During the Mexican-American War troops and supplies needed to be sent to California from Fort Leavenworth via New Mexico and Arizona. Lieutenant Colonel William Emory accompanied these forces and led a topographical unit which charted and explored the territory from Fort Leavenworth to California. This expedition produced the first reliable map of the Gila River Trail. After the war Emory's findings were presented to Congress as Notes of a military reconnaissance from Fort Leavenworth, in Missouri, to San Diego, in California, including Part of the Arkansas, del Norte and Gila Rivers.*
Meanwhile, General Stephen Kearny ordered Captain Philip St. George Cooke, (pictured left) to supervise the safe passage of heavy wagons full of supplies and military materiel along the mule trail. When Cooke and his battalion came to the Burro Mountains, they found that the going on the Gila trail became too rough to be practical for wagons. So Cooke veered south and entered present-day Arizona through the Guadalupe Pass. He then went west until he reached the San Pedro River.

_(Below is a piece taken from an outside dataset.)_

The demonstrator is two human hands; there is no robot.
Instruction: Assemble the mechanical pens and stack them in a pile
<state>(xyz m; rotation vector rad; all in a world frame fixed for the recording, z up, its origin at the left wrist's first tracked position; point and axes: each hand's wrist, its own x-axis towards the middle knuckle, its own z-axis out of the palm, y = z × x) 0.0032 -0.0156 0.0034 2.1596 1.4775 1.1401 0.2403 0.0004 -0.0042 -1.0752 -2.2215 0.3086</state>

Cooke's men were the five-hundred-man battalion of Mormon volunteers, making their way westward from Nauvoo, Illinois, to their eventual settlement in Utah. This battalion forged a wagon trail along the San Pedro until about the site of Benson and then struck westward for Tucson and thence on to the Gila River and the Maricopa villages where they rejoined the Emory route. All these troops were headed for California. None of them remained in Arizona.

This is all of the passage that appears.